(Work task):
Return a copy of every line in the data below that contains "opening".

Records from a dataset
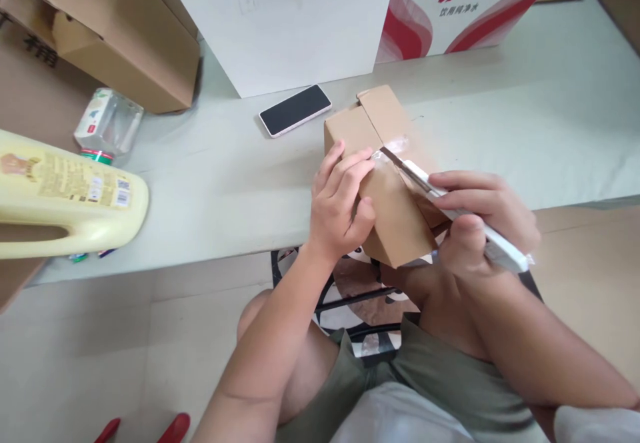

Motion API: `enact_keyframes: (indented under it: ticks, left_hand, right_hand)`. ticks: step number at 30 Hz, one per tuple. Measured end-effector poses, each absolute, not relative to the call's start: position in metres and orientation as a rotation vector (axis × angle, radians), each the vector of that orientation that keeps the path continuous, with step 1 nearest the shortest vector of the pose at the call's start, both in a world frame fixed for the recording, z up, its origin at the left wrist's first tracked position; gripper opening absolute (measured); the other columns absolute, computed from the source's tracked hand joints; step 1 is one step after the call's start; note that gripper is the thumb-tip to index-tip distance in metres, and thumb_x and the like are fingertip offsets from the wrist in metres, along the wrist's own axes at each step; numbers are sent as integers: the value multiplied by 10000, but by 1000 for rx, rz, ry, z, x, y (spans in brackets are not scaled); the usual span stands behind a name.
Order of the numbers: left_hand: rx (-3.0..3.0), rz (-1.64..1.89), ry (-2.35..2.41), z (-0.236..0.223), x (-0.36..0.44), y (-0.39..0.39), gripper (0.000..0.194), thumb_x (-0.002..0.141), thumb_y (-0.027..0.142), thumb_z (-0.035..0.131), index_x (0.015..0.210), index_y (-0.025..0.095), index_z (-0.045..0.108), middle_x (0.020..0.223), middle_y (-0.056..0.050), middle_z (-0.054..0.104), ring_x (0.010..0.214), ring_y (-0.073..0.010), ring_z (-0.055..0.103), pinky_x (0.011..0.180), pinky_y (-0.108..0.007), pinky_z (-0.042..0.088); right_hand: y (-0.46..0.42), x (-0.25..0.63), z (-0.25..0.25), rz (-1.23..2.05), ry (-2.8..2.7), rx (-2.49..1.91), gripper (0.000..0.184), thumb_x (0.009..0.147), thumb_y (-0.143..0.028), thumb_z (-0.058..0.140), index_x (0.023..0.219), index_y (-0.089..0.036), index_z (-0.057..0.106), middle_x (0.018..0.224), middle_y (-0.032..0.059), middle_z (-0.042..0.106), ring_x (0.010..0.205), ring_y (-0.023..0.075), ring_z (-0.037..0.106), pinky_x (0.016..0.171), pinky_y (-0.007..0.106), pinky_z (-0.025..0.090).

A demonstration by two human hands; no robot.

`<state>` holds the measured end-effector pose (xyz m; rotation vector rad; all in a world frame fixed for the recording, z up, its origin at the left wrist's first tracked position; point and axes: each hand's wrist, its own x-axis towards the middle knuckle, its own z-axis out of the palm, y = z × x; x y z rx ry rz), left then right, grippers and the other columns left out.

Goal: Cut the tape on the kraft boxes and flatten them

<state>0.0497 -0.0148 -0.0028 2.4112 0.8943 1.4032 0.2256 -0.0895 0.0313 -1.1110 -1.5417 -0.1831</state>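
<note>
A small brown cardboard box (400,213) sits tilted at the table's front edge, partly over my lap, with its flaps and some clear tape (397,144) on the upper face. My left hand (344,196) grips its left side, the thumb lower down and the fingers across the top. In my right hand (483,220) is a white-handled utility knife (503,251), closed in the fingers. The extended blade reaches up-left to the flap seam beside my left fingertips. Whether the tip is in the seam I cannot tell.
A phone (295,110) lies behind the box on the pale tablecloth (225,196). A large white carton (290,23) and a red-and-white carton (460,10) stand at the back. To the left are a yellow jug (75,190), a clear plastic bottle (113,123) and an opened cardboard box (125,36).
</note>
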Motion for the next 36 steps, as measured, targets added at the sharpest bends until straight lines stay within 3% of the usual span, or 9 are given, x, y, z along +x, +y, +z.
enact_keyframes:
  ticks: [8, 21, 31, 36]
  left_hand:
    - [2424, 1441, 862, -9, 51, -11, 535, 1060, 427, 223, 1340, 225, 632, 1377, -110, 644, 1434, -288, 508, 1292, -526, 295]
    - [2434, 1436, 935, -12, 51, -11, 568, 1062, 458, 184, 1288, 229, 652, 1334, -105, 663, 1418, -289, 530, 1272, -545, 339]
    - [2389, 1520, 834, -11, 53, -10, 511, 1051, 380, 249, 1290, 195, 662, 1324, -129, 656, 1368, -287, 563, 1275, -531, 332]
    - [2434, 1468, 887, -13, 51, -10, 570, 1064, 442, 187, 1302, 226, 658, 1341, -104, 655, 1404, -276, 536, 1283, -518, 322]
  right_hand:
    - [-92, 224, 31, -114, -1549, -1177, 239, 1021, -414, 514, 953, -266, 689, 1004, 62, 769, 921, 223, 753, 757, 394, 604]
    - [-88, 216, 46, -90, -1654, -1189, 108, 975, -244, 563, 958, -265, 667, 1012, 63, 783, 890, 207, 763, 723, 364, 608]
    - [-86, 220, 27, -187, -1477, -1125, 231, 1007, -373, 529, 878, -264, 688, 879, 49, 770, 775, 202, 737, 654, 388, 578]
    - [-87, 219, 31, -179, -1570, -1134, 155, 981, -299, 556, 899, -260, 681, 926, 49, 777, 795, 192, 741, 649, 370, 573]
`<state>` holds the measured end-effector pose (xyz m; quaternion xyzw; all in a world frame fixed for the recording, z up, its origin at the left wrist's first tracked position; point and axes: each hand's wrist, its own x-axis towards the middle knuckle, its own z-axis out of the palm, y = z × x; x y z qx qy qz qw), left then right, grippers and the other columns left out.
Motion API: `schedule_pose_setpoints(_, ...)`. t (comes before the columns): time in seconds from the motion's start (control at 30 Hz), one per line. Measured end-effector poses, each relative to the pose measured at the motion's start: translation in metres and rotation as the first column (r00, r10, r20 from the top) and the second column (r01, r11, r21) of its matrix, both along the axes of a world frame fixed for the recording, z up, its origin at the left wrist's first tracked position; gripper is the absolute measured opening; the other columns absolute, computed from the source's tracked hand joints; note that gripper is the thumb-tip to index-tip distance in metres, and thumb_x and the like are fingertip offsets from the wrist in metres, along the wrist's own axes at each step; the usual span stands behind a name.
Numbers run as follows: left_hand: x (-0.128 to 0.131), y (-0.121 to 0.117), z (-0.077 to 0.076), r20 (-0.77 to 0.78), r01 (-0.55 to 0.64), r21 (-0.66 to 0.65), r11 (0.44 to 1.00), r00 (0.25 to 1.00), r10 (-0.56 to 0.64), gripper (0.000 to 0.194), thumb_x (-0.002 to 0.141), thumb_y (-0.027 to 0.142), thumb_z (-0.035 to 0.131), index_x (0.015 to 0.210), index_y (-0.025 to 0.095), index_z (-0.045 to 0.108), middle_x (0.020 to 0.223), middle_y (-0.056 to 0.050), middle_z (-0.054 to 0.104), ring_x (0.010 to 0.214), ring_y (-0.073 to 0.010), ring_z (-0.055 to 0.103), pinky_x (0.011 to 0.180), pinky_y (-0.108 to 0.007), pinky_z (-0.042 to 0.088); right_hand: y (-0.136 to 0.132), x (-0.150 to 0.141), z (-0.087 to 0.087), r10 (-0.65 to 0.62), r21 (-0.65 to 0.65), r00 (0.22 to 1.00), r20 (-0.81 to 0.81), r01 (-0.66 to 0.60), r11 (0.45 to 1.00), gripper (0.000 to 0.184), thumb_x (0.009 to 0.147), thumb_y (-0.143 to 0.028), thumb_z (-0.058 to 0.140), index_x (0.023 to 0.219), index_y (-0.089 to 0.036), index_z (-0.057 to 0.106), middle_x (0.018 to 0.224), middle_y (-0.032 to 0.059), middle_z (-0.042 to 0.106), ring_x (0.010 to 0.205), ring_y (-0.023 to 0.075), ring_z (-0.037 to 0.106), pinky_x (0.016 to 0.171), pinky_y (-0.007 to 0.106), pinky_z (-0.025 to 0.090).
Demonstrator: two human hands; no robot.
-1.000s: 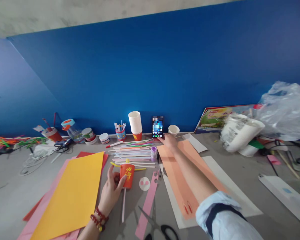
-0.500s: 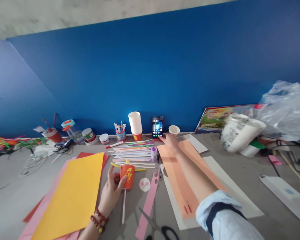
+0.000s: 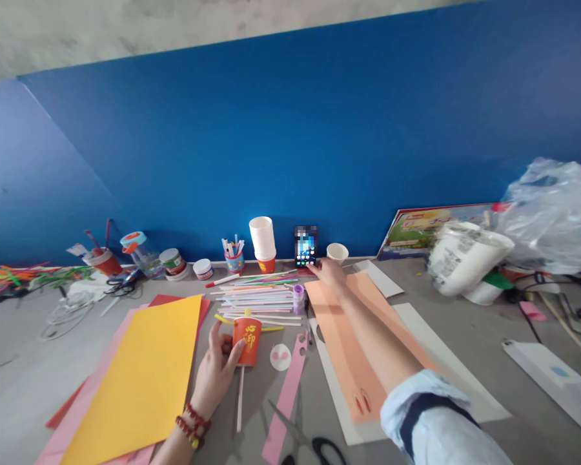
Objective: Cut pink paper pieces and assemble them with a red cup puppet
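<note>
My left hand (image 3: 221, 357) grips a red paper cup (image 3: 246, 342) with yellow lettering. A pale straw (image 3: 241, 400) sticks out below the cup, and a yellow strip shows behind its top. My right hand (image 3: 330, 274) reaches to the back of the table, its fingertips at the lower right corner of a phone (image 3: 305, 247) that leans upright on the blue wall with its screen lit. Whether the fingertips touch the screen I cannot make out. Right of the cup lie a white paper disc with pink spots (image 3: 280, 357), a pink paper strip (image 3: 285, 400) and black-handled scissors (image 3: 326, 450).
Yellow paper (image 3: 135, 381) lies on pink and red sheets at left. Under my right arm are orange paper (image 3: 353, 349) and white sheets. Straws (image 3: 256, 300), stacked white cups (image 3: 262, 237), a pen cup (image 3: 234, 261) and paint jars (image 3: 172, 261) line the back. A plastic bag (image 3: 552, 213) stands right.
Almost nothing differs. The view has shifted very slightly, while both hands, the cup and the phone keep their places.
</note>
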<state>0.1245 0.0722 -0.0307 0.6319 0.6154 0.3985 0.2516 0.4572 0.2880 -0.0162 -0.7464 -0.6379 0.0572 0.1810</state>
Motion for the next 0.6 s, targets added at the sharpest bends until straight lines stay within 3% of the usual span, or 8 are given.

(Task output):
Motion API: `enact_keyframes: (indented under it: ticks, left_hand, right_hand)`. ticks: step number at 30 Hz, one per tuple. Measured end-effector poses, each absolute, not relative to the call's start: position in metres and orientation as a rotation vector (axis × angle, radians), each the vector of that orientation that keeps the path continuous, with step 1 nearest the shortest vector of the pose at the call's start, both in a world frame fixed for the recording, z up, its origin at the left wrist's first tracked position; gripper opening absolute (measured); the other columns absolute, computed from the source's tracked hand joints; step 1 is one step after the call's start; note that gripper is the thumb-tip to index-tip distance in metres, and thumb_x and the like are fingertip offsets from the wrist in metres, along the wrist's own axes at each step; numbers are sent as integers: the value multiplied by 10000, but by 1000 for rx, rz, ry, z, x, y (spans in brackets are not scaled); the usual span stands behind a name.
Motion API: `schedule_pose_setpoints(_, ...)`. t (comes before the columns): time in seconds from the motion's start (control at 30 Hz), one per line. Measured end-effector poses, each relative to the pose measured at the motion's start: translation in metres and rotation as the first column (r00, r10, r20 from the top) and the second column (r01, r11, r21) of its matrix, both along the axes of a world frame fixed for the recording, z up, its origin at the left wrist's first tracked position; gripper is the absolute measured opening; the other columns absolute, computed from the source's tracked hand joints; note that gripper is the thumb-tip to index-tip distance in metres, and thumb_x and the like are fingertip offsets from the wrist in metres, along the wrist's own axes at each step; the usual span stands behind a name.

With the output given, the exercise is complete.